**Problem statement**
Print the listing exactly.

**Data excerpt**
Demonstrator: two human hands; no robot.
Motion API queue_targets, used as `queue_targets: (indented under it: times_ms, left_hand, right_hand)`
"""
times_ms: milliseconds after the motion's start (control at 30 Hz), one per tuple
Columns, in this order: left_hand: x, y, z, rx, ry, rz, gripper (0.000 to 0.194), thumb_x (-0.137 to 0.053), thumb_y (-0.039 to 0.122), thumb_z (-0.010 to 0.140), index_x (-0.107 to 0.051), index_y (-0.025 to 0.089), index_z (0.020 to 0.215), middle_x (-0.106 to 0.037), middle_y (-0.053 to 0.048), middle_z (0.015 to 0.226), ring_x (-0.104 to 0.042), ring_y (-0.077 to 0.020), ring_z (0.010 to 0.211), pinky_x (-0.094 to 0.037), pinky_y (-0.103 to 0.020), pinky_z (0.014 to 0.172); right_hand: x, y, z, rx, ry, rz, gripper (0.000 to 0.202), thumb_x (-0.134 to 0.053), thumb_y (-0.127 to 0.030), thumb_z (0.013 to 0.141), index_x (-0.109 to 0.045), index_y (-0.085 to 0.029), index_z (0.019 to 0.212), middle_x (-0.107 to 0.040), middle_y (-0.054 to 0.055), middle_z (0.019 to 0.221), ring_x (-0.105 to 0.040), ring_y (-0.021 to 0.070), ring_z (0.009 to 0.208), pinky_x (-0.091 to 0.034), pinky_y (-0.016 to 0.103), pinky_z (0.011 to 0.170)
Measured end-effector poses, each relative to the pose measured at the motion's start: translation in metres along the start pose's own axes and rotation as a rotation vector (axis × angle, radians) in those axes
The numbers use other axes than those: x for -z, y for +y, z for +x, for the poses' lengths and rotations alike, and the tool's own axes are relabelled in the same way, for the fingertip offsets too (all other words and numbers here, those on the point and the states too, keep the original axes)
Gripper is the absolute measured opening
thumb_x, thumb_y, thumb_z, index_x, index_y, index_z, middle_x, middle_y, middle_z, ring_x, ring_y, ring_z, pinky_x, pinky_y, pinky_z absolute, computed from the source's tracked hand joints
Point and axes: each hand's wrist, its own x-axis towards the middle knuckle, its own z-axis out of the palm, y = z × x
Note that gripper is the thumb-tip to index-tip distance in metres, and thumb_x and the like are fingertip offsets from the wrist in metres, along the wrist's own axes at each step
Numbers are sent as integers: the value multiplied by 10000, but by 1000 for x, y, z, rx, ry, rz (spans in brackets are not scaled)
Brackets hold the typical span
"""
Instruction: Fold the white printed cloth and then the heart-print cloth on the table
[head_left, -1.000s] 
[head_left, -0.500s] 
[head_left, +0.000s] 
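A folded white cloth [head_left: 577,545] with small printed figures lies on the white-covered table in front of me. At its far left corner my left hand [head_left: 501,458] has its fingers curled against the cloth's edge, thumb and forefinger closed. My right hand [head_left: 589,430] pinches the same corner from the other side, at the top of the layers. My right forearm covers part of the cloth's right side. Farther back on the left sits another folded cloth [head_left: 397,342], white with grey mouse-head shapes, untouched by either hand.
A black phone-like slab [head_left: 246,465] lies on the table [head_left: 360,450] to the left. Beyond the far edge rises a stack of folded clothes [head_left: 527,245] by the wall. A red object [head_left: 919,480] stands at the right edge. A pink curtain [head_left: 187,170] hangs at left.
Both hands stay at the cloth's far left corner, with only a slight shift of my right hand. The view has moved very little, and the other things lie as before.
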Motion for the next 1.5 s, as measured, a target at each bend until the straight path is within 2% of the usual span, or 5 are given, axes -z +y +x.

**Task solution**
Demonstrator: two human hands; no robot.
Motion API queue_targets, used as `queue_targets: (indented under it: times_ms, left_hand, right_hand)`
"""
times_ms: milliseconds after the motion's start (control at 30 Hz), one per tuple
Columns, in this order: left_hand: x, y, z, rx, ry, rz, gripper (0.000 to 0.194), thumb_x (-0.137 to 0.053), thumb_y (-0.039 to 0.122), thumb_z (-0.010 to 0.140), index_x (-0.107 to 0.051), index_y (-0.025 to 0.089), index_z (0.020 to 0.215), middle_x (-0.106 to 0.037), middle_y (-0.053 to 0.048), middle_z (0.015 to 0.226), ring_x (-0.104 to 0.042), ring_y (-0.077 to 0.020), ring_z (0.010 to 0.211), pinky_x (-0.094 to 0.037), pinky_y (-0.103 to 0.020), pinky_z (0.014 to 0.172); right_hand: x, y, z, rx, ry, rz, gripper (0.000 to 0.202), thumb_x (-0.134 to 0.053), thumb_y (-0.127 to 0.030), thumb_z (0.013 to 0.141), index_x (-0.109 to 0.045), index_y (-0.085 to 0.029), index_z (0.019 to 0.212), middle_x (-0.107 to 0.040), middle_y (-0.054 to 0.055), middle_z (0.019 to 0.221), ring_x (-0.105 to 0.040), ring_y (-0.021 to 0.070), ring_z (0.009 to 0.208), pinky_x (-0.091 to 0.034), pinky_y (-0.016 to 0.103), pinky_z (0.011 to 0.170)
Measured end-effector poses, each relative to the pose measured at the motion's start: translation in metres along the start pose's own axes and rotation as a rotation vector (axis × angle, radians) in those axes
The numbers use other axes than those: x for -z, y for +y, z for +x, for the poses' lengths and rotations alike, and the tool's own axes are relabelled in the same way, for the fingertip offsets too (all other words and numbers here, those on the point and the states too, keep the original axes)
Gripper is the absolute measured opening
thumb_x, thumb_y, thumb_z, index_x, index_y, index_z, middle_x, middle_y, middle_z, ring_x, ring_y, ring_z, pinky_x, pinky_y, pinky_z absolute, computed from the source's tracked hand joints
Point and axes: each hand's wrist, its own x-axis towards the middle knuckle, its own z-axis out of the palm, y = z × x
Note that gripper is the thumb-tip to index-tip distance in metres, and thumb_x and the like are fingertip offsets from the wrist in metres, along the wrist's own axes at each step
Numbers are sent as integers: the value multiplied by 10000, but by 1000 for x, y, z, rx, ry, rz (spans in brackets are not scaled)
Brackets hold the typical span
"""
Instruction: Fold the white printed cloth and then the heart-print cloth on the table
[head_left, -1.000s] 
[head_left, -0.500s] 
[head_left, +0.000s] 
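A folded white cloth [head_left: 577,545] with small printed figures lies on the white-covered table in front of me. At its far left corner my left hand [head_left: 501,458] has its fingers curled against the cloth's edge, thumb and forefinger closed. My right hand [head_left: 589,430] pinches the same corner from the other side, at the top of the layers. My right forearm covers part of the cloth's right side. Farther back on the left sits another folded cloth [head_left: 397,342], white with grey mouse-head shapes, untouched by either hand.
A black phone-like slab [head_left: 246,465] lies on the table [head_left: 360,450] to the left. Beyond the far edge rises a stack of folded clothes [head_left: 527,245] by the wall. A red object [head_left: 919,480] stands at the right edge. A pink curtain [head_left: 187,170] hangs at left.
Both hands stay at the cloth's far left corner, with only a slight shift of my right hand. The view has moved very little, and the other things lie as before.
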Motion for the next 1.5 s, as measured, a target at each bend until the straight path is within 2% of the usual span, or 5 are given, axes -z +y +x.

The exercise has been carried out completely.